* _Instructions to follow_
Every line of the material is to be returned verbatim. Pictures stay out.
☆ ☆ ☆ ☆ ☆ ☆ ☆
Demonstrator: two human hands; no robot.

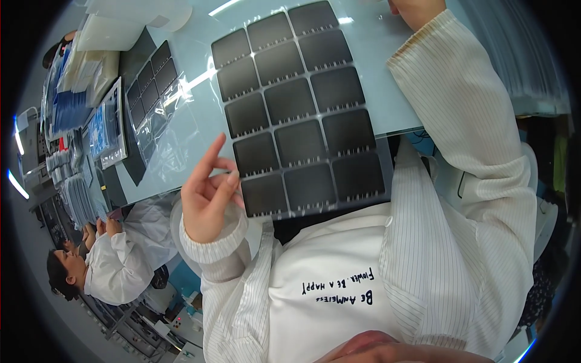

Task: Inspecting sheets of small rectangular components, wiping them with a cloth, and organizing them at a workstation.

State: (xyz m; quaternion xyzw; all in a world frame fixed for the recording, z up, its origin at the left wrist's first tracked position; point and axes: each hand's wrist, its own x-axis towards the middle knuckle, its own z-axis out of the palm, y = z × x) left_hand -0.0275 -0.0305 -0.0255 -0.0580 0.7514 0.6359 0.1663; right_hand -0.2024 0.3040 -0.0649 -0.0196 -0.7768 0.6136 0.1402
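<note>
A large sheet of dark rectangular panels in rows, with light gaps and small pale marks along each panel, lies in front of me. Its near end sticks out past the table edge above my lap. My left hand is at the sheet's lower left edge. The index finger is stretched out, the other fingers are parted and bent, and some fingertips meet or pass behind the edge. Only part of my right hand shows, at the top of the picture to the right of the sheet; its fingers are mostly cut off.
The pale glossy table carries a smaller dark panel sheet in clear film on the left. Stacks of plastic sheets stand beyond it. Clear film layers pile up at right. A person in white works at the left.
</note>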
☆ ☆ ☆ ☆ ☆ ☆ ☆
* _Answer to the exercise_
Demonstrator: two human hands; no robot.


Task: Inspecting sheets of small rectangular components, wiping them with a cloth, and organizing them at a workstation.

State: (xyz m; quaternion xyzw; all in a world frame fixed for the recording, z up, its origin at the left wrist's first tracked position; point and axes: each hand's wrist, its own x-axis towards the middle knuckle, its own z-axis out of the palm, y = z × x) left_hand -0.0275 -0.0305 -0.0255 -0.0580 0.7514 0.6359 0.1663; right_hand -0.2024 0.3040 -0.0649 -0.0196 -0.7768 0.6136 0.1402
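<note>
A large sheet of dark rectangular panels in rows, with light gaps and small pale marks along each panel, lies in front of me. Its near end sticks out past the table edge above my lap. My left hand is at the sheet's lower left edge. The index finger is stretched out, the other fingers are parted and bent, and some fingertips meet or pass behind the edge. Only part of my right hand shows, at the top of the picture to the right of the sheet; its fingers are mostly cut off.
The pale glossy table carries a smaller dark panel sheet in clear film on the left. Stacks of plastic sheets stand beyond it. Clear film layers pile up at right. A person in white works at the left.
</note>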

No more is needed for this answer.